Introduction
Are you letting the noise of our moment, culture, headlines, feelings, and personal opinions, tell you what’s real, or are you letting God’s truth anchor your life? The center of discipleship is this: I must buy the truth God reveals and refuse to sell it, because only truth leads to lasting freedom and victory (Prov. 23:23; John 8:31–36). I was reminded of this in a disorienting way while walking through New York City. The vastness, the humanity, the competing pursuits, it can make you feel small and unsure of where “center” really is. Sitting outside the New York Public Library, I saw a statue of Plato with words carved beneath it: “But above all things, truth beareth away the victory.” It struck me that people come and go, cultures rise and fall, and yet the need for truth remains. And then my mind went straight to God’s Word, because Proverbs says something even stronger and clearer than Plato:
“Buy the truth, and sell it not; also wisdom, and instruction, and understanding.” (Proverbs 23:23)
You don’t have to visit a big city to feel the disorientation of our times. Many of us feel it right now, trying to find the center of our lives, answers for our souls, and a path that won’t collapse under us. God’s wisdom begins here: pursue what is true, own it, live in it, and never trade it away.
Main Points
Are you letting the noise of our moment, culture, headlines, feelings, and personal opinions, tell you what’s real, or are you letting God’s truth anchor your life? The center of discipleship is this: I must buy the truth God reveals and refuse to sell it, because only truth leads to lasting freedom and victory (Prov. 23:23; John 8:31–36).

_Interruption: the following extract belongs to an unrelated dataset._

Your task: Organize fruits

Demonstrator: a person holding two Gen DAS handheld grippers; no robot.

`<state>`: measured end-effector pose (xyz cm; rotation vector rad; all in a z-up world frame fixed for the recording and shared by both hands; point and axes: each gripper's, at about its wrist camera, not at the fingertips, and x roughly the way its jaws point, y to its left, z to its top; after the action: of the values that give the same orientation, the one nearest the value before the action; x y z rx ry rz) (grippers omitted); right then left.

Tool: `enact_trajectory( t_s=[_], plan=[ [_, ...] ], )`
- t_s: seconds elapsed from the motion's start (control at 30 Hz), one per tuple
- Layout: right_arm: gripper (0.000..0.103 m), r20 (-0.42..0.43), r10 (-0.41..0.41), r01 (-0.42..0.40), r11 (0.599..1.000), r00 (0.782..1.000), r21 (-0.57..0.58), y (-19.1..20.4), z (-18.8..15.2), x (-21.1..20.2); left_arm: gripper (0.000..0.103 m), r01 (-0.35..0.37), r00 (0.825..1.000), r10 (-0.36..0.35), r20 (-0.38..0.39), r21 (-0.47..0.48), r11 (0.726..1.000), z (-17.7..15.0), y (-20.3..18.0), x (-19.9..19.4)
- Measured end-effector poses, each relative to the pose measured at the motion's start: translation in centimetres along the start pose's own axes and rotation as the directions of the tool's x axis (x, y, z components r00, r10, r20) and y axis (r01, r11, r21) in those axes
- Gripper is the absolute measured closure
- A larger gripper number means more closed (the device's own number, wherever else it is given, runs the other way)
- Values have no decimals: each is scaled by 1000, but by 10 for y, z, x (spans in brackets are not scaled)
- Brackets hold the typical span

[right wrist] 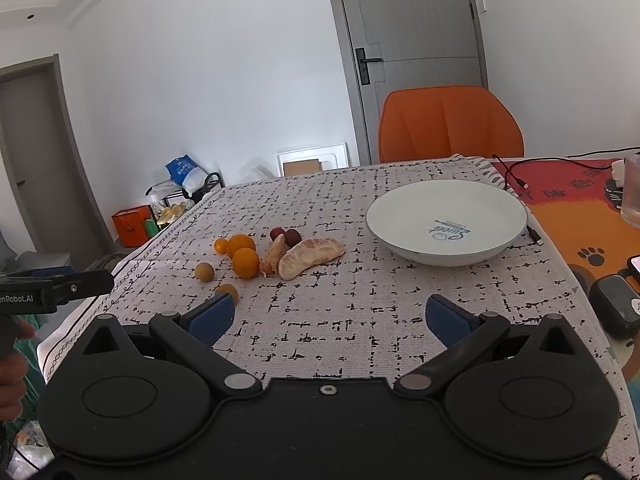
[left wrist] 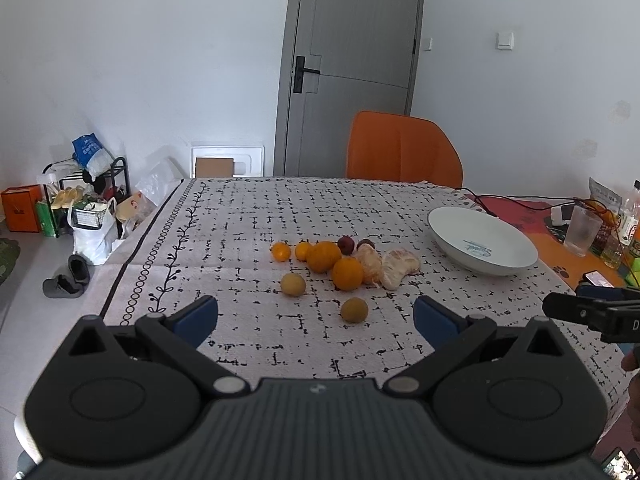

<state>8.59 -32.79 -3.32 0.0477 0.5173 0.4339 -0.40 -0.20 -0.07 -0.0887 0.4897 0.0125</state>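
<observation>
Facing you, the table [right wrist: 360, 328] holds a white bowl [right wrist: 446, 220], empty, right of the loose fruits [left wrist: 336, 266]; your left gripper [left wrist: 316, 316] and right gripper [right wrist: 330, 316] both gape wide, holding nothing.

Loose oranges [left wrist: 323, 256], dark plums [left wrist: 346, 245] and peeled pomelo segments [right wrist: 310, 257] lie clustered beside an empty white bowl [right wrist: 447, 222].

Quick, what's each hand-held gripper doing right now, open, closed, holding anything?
Left hand-held gripper: open, holding nothing, above the tablecloth.
Right hand-held gripper: open, holding nothing.
</observation>
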Motion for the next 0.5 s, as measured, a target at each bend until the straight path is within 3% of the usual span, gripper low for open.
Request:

I was reminded of this in a disorienting way while walking through New York City. The vastness, the humanity, the competing pursuits, it can make you feel small and unsure of where “center” really is. Sitting outside the New York Public Library, I saw a statue of Plato with words carved beneath it: “But above all things, truth beareth away the victory.” It struck me that people come and go, cultures rise and fall, and yet the need for truth remains. And then my mind went straight to God’s Word, because Proverbs says something even stronger and clearer than Plato:
“Buy the truth, and sell it not; also wisdom, and instruction, and understanding.” (Proverbs 23:23)
You don’t have to visit a big city to feel the disorientation of our times. Many of us feel it right now, trying to find the center of our lives, answers for our souls, and a path that won’t collapse under us. God’s wisdom begins here: pursue what is true, own it, live in it, and never trade it away.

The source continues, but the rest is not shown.